Une structure! Mon royaume pour une structure!

L’intuition est bonne, mais les gens veulent des solutions. Comment le conseil d’administration peut-il adopter une perspective différente? Comment les équipes produits peuvent-elles poser les bonnes questions?

Un comportement technologique durable nécessite un état d’esprit moins axé sur l’efficience et les objectifs à court terme. Les gens peuvent y arriver, mais avec des outils.
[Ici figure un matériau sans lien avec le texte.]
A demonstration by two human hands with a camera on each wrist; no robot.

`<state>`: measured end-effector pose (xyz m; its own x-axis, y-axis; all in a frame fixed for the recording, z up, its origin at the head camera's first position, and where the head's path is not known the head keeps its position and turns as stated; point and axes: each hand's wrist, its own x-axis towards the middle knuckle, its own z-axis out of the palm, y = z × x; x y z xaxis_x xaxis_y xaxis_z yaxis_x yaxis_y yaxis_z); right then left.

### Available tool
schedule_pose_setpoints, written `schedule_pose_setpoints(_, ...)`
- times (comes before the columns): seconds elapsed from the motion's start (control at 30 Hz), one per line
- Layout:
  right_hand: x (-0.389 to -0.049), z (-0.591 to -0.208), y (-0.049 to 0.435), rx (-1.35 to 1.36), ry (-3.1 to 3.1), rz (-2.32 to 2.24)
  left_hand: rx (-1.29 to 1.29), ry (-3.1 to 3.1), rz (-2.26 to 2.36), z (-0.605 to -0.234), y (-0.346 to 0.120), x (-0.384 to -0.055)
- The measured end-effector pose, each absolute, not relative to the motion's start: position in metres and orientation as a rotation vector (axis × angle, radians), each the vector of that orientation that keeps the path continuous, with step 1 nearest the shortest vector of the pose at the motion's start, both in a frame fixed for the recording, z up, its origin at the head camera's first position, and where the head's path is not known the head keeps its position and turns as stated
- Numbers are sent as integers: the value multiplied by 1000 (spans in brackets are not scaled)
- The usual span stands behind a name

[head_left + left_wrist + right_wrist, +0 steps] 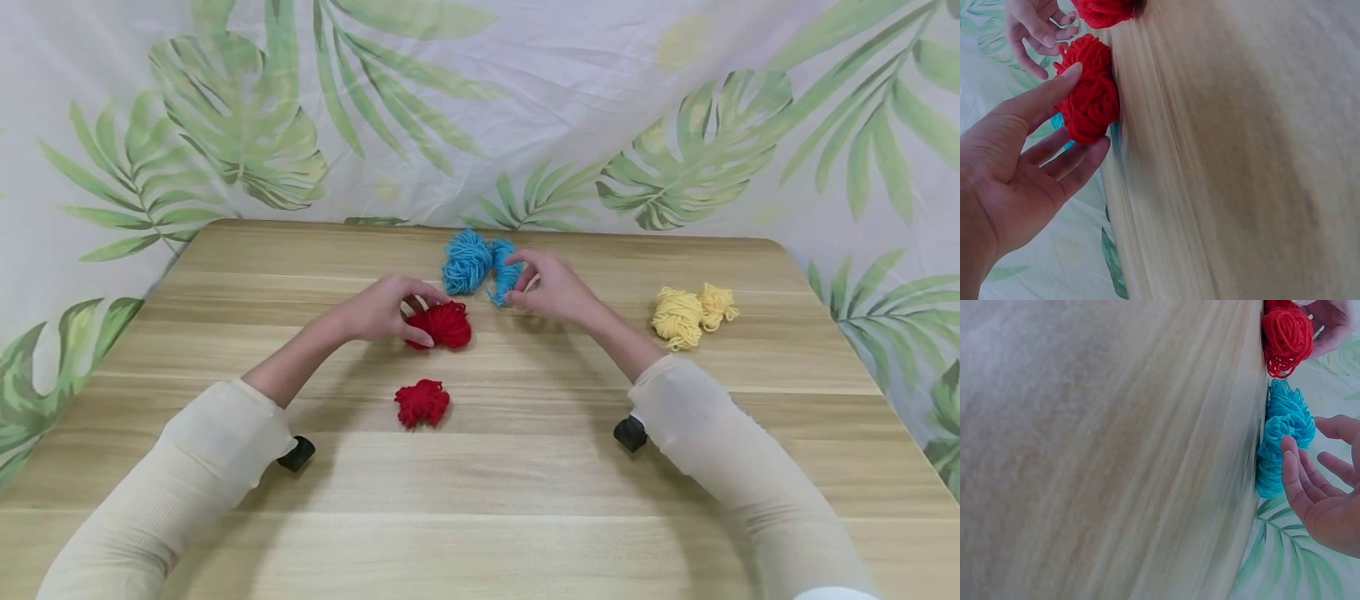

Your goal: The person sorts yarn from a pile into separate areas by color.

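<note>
Toward the back of the table my left hand (386, 308) holds a twisted skein of red yarn (450, 325) by its left end. In the left wrist view the thumb lies over this red skein (1091, 97) and the other fingers curve behind and under it. My right hand (551, 287) is at the smaller bundle of blue yarn (504, 265), its fingers spread and loosely bent. Its fingertips overlap the blue yarn (1279, 447) in the right wrist view. A fuller blue skein (467, 262) sits just left of that bundle.
A smaller red yarn bundle (422, 404) lies nearer the front. Two yellow yarn bundles (678, 317) rest side by side at the right. The wooden table (480, 533) ends at the back against a leaf-patterned cloth (540, 108). Black wrist devices (297, 454) hang below both sleeves.
</note>
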<state>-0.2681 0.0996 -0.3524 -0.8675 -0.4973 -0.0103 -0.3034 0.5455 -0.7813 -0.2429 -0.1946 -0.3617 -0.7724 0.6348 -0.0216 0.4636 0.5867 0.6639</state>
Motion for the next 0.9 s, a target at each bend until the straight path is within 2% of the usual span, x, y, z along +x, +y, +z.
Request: schedule_pose_setpoints(0.9,-261,-357,102,-694,2553,-1221,814,2675,883,-362,-198,-236)
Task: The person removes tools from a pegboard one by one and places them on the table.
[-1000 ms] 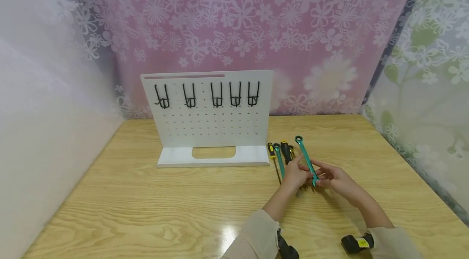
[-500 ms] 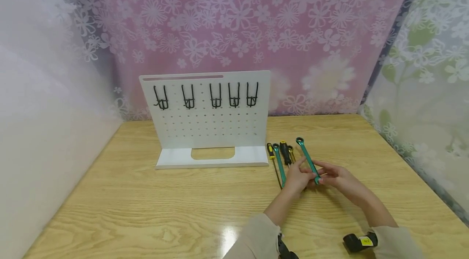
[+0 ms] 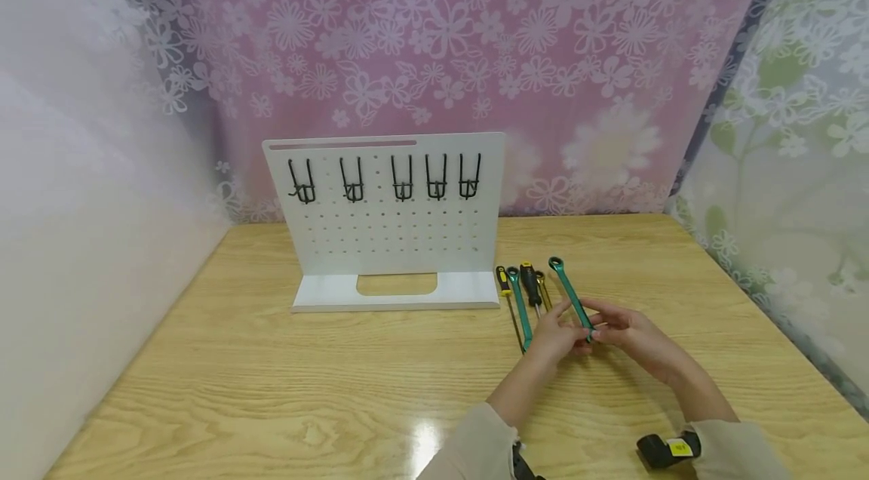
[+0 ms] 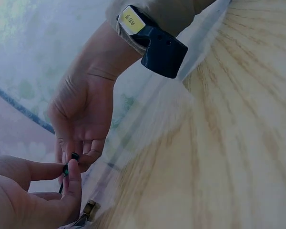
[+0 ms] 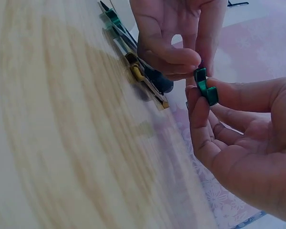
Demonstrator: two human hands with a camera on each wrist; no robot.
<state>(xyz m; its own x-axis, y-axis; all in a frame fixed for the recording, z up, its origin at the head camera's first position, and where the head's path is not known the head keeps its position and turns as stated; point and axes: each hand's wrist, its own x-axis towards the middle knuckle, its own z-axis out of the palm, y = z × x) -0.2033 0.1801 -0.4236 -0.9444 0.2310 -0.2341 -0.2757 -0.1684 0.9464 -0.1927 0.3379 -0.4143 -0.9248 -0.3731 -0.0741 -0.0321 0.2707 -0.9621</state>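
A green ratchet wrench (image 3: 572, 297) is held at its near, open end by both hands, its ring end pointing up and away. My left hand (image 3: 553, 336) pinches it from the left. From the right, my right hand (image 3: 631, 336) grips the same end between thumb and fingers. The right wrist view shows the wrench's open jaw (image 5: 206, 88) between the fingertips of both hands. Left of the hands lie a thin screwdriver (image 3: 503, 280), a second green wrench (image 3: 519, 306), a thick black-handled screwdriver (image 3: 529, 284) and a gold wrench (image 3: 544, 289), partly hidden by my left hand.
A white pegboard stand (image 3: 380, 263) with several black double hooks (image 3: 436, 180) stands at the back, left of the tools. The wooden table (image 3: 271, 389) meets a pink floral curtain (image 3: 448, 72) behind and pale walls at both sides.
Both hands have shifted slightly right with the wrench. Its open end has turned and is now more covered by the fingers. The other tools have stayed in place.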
Et c’est là que les structures et les gabarits s’avèrent utiles.

La structure STB v0.1 est simple: rechercher l’impact et les conséquences imprévues à 4 niveaux non commerciaux: social, individuel, écologique et économique.

  • Si vous le faites pour les appels vidéo, vous pouvez insérer un post-it dans un article d’Economical posant la question suivante: ‘Sommes-nous d’accord avec l’idée d’acheter auprès d’une entreprise comme Zoom qui a transféré ‘par mégarde’ des données via la Chine?
  • En tant que marque de vélos électriques, vous pouvez en arriver à la réflexion écologique suivante: ‘Si des gens achètent notre produit pour remplacer leur vélo traditionnel, quelle consommation d’énergie supplémentaire cela représente-t-il?’
  • Avec une appli de chat avatar, la partie Individual peut soulever des questions telles que: ‘Quel est notre impact sur le développement des compétences linguistiques non verbales?

En tant qu’outil de brainstorming, cette structure approximative fonctionne étonnamment bien. Les étudiants en innovation à l’école supérieure Erasmus tentent actuellement de savoir comment cela peut être étendu. Ces jeunes ont été motivés par le STB mindset et souhaitent l’intégrer dans leur réflexion en matière d’innovation. Chapeau!

Mais qu’est-ce que j’y gagne ? 

… entends-je déjà réagir le CTO, le Product Owner ou le CEO. Et à juste titre.

Encore une fois, l’intention n’est pas de compliquer les choses. Il convient de rendre visible l’impact de la technologie, justifier les décisions et identifier les avantages potentiels.

  • C’est peut-être l’occasion pour les organisations de démontrer leur impact social.
  • Le Sustainable Tech Behaviour peut-il devenir un USP pour attirer des clients (B2B), un nutri-score pour la technologie?
  • Est-ce un avantage dans la guerre des talents des générations GenZ/Alpha? Certains de ces jeunes sont certainement davantage orientés sur des valeurs et réalisent que leur rapport à la technologie est compliqué.

Et à part ça!

Outre la recherche, la structure et les avantages, je crois qu’il est grand temps d’adopter un comportement technologique durable, de quelque manière que ce soit.

Que pensez-vous par exemple de cette citation de Marc Benioff, CEO de Salesforce: ‘La version actuelle de l’IA va nous aider à gérer nos entreprises et à être plus productifs, à augmenter nos employés, à améliorer nos marges, à accroître nos revenus et à optimiser nos relations avec les clients et nos indicateurs-clés de performances commerciales.’

C’est là une réflexion commerciale à l’ancienne (et très réussie). Mais si nous voulons que la technologie contribue de manière durable, nous avons également besoin d’un STB mindset.

Il faut oser penser au-delà de ‘Yes, we can!’. Il faut aussi oser dire: ‘Holy shit, can we? Puis y réfléchir attentivement.


Un STB mindset peut aider à identifier ces problèmes. Un peu comme le red teaming – pas pour la sécurité, mais pour la société.